# Anyone else planning a murder mystery or zombie theme for Halloween 2011?



## plglaserna04 (Jun 1, 2011)

We don't celebrate Halloween where I come from but my sister's planning to have a murder mystery theme this year. She asked my help regarding the sites which she could find helpful ideas for games. I gave her this link: http://www.fun-party-games.net/Murder-Mystery-Party-Games.html


----------



## clowns_eat_people (Jun 21, 2010)

We are going Zombie this year. Last year was my first Halloween party and we just did a general horror theme. This year its all zombie all the way. I am still having issues with what type of Zombie theme I want to go for but I am working it out as we speak.


----------



## savagehaunter (Aug 22, 2009)

I did not know that the muder mystery parties had one for a zombie theme.


----------



## AmFatallyYours (Apr 8, 2009)

I found this neat scene setter for those of you doing zombies. Looks like windows and zombies trying to break into the house through the windows. 

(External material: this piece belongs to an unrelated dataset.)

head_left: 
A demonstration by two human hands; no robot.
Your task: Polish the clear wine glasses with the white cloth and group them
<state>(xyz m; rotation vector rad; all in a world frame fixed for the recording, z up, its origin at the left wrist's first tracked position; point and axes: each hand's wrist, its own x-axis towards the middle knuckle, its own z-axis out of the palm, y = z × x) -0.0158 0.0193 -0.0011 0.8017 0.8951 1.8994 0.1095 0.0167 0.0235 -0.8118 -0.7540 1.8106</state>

http://www.buycostumes.com/Zombie-Attack-Insta-View/67529/ProductDetail.aspx


----------



## LadyIce (Feb 11, 2009)

I'm hosting my third murder mystery party this year. The first year took place on the set of a horror movie, last year was literary characters. This year it takes place at a medieval wedding celebration.


----------



## Ilean (Jul 29, 2011)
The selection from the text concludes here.